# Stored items
========================================================================

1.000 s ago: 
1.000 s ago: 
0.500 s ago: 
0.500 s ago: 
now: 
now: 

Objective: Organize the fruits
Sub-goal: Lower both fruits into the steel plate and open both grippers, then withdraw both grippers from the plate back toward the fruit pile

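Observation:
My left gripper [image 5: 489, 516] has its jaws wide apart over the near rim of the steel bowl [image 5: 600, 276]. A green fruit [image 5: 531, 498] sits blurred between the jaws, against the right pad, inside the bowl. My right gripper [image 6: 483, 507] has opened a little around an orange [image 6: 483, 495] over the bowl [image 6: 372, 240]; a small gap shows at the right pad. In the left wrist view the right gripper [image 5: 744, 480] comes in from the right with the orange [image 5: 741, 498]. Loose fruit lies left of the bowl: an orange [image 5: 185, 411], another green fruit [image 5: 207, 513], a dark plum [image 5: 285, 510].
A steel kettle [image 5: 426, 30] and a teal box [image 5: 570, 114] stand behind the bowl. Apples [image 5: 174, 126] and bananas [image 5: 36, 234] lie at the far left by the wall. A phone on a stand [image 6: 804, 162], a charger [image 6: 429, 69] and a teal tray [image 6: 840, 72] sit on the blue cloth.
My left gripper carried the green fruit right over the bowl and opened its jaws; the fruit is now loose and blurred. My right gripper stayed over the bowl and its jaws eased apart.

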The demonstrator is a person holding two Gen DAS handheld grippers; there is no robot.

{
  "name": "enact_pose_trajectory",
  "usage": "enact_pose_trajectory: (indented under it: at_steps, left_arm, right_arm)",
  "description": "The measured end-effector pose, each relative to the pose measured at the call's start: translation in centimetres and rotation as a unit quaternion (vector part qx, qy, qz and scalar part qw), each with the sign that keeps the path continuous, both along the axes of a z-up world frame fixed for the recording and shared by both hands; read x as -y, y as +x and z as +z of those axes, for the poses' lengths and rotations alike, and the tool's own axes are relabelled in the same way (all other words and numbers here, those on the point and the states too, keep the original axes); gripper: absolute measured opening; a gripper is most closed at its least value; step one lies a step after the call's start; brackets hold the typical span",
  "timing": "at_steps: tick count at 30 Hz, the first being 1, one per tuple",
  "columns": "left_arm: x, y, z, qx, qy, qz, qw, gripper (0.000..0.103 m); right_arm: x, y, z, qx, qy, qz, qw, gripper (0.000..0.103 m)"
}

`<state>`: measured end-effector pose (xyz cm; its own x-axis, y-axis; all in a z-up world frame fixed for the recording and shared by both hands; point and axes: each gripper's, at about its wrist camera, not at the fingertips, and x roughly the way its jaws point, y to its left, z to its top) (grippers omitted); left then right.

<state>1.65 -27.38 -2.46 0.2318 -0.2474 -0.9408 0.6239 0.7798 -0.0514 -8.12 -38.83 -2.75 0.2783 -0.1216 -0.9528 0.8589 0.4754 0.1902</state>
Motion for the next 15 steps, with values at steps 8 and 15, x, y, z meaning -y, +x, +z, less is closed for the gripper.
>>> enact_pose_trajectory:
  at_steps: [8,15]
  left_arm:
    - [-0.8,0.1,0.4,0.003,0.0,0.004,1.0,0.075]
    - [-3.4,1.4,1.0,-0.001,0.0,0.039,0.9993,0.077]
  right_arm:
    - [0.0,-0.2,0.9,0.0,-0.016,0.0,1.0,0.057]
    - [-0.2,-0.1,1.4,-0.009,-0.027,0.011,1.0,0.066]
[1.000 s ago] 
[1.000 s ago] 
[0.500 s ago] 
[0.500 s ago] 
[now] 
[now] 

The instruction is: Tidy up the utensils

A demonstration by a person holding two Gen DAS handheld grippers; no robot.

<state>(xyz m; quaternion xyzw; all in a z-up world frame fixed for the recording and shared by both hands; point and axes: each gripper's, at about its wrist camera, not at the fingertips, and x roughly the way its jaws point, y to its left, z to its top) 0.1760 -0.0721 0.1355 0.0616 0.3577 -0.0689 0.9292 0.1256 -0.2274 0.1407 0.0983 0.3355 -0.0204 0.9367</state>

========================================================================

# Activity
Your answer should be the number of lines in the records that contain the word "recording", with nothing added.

# Task answer
3